Who gives a rats ass what Rice is there for? She's an idiot. Trying to look busy. Telling Indian government that Americans didnt have any involvement in the attacks. Telling India that they have USA's support on this. She's always in places of importance to US interests where hits the fan. Like in Georgia couple months ago after the South Ossetian conflict.
EDIT: This is not the first "terrorist" attack within Indian borders, and even within Mumbai, and previously Hindu nationalists were behind the attacks in many instances (not all though, there's also Islamic insurgency in the north-east). One can only wonder ... |
The Hindu religion is one of the more spiritual, earthly religions, and as such it comes with a certain appreciation for life, similar to Buddhism in that they're very progressive in their metaphysical atunements to the question of origin and whatnot. That's not to say all organized religions don't have their crazy factions, but I don't really see why you'd think Hindu Nationalists played any role in this?

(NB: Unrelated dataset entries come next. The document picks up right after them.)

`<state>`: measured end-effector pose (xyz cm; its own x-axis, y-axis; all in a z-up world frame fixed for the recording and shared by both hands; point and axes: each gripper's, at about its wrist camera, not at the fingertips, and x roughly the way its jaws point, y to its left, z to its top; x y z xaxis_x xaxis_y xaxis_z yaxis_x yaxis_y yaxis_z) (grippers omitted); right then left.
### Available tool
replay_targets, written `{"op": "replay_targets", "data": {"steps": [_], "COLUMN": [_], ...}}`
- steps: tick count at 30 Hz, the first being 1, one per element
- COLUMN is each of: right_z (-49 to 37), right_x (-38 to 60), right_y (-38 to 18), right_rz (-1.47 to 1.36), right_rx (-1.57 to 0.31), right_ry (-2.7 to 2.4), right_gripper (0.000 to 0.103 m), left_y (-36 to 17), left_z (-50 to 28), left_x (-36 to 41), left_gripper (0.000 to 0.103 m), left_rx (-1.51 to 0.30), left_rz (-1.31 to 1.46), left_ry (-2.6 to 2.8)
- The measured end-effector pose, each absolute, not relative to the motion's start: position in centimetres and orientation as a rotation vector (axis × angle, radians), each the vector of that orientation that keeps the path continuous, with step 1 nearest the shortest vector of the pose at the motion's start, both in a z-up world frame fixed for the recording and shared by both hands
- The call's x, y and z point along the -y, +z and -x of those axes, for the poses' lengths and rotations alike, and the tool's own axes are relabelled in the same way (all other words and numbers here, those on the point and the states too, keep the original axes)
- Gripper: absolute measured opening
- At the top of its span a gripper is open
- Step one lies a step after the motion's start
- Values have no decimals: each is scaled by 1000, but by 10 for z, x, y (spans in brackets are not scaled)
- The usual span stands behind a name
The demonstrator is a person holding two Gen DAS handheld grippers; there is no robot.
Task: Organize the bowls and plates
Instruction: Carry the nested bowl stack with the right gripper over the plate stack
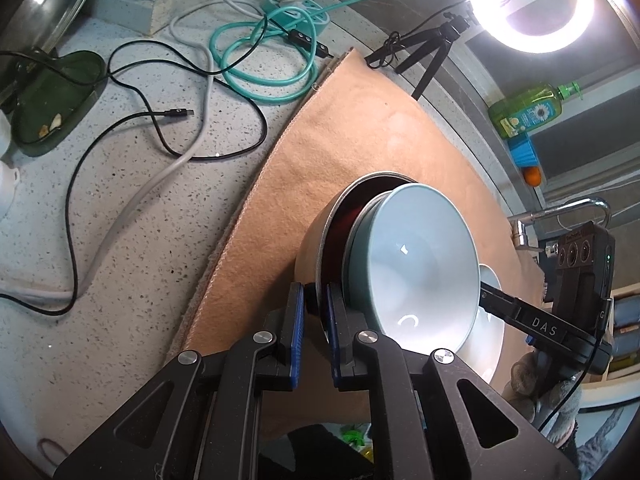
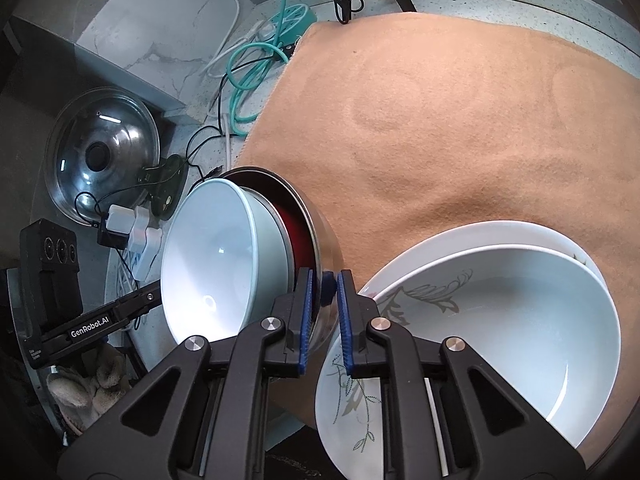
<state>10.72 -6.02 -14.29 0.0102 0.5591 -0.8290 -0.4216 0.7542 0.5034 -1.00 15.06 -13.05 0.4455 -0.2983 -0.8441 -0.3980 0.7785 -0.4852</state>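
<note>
Pale blue bowl [image 2: 216, 256] nests tilted inside steel bowl [image 2: 320, 216]; white bowl [image 2: 500, 320] sits on floral plate [image 2: 352, 412].

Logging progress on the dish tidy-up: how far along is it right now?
Done: a white bowl already sits nested in the floral plate on the tan cloth.
In hand: both the left gripper and the right gripper pinch the rim of the steel bowl, tilted, with the pale blue bowl nested inside.
Left: setting that pair down.
</note>
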Motion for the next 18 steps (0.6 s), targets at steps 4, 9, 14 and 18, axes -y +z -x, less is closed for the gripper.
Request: {"op": "replay_targets", "data": {"steps": [4,9,14,18], "right_z": [-106,-104,-101,-99], "right_x": [60,60,61,63], "right_y": [-142,-142,-141,-136], "right_rz": [-120,-119,-128,-135], "right_rx": [-1357,-1360,-1361,-1356], "right_ry": [760,761,763,765], "right_gripper": [12,12,12,12], "left_y": [-129,-123,-118,-112], "left_z": [10,11,11,13], "left_x": [-150,-150,-151,-150], "left_gripper": [8,9,9,9], "left_rx": [-1129,-1117,-1106,-1097], "left_rz": [712,703,699,695], "left_ry": [77,80,84,83]}}
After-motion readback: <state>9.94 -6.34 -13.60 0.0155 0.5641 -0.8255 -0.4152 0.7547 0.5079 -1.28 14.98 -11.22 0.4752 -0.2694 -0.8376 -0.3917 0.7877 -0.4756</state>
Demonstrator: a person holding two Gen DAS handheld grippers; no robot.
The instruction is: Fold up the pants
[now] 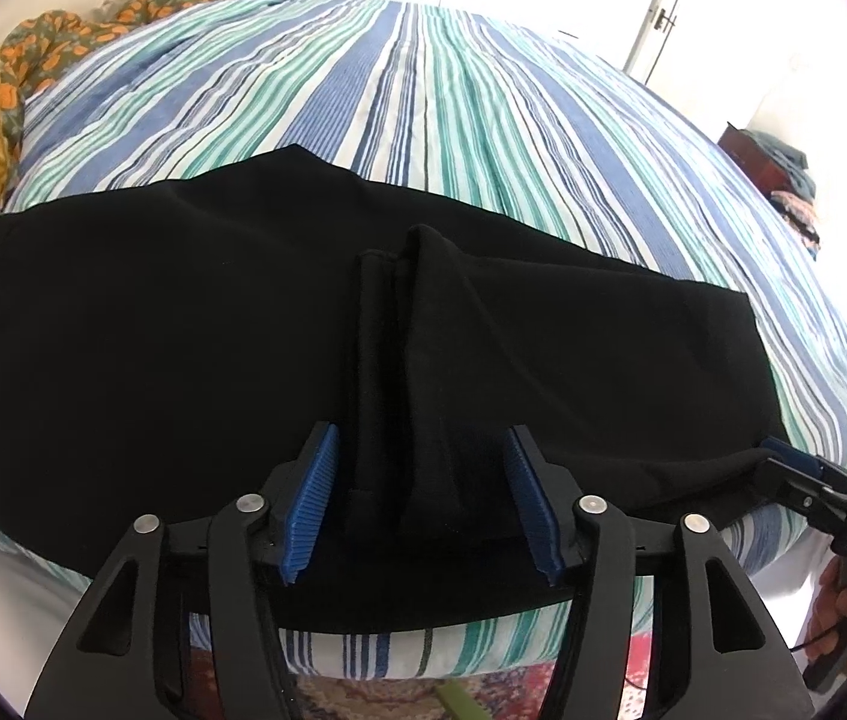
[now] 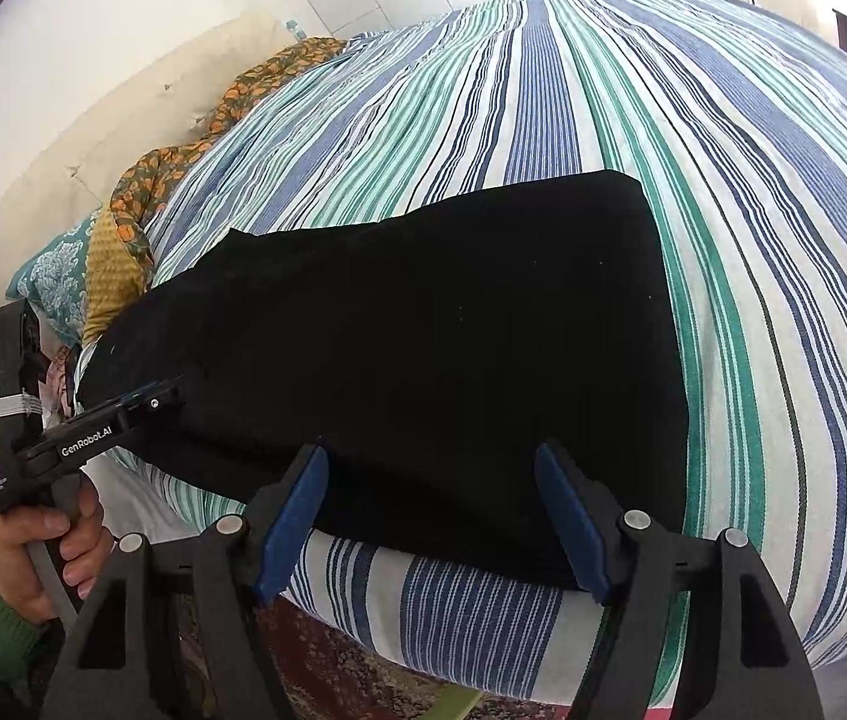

If anything I'd default to Muslim or governmental secret service interaction... but that's just by default, I wouldn't believe a damn thing til I got more information.
One pseudo-on topic question I think we have to ourselves as well is what role gun control, or lack thereof, could have contributed to preventing the extensive number of people killed.
If anyone could buy a gun, would more people have died, or less? What's the social ramifications of freely having guns in a given geographical locale?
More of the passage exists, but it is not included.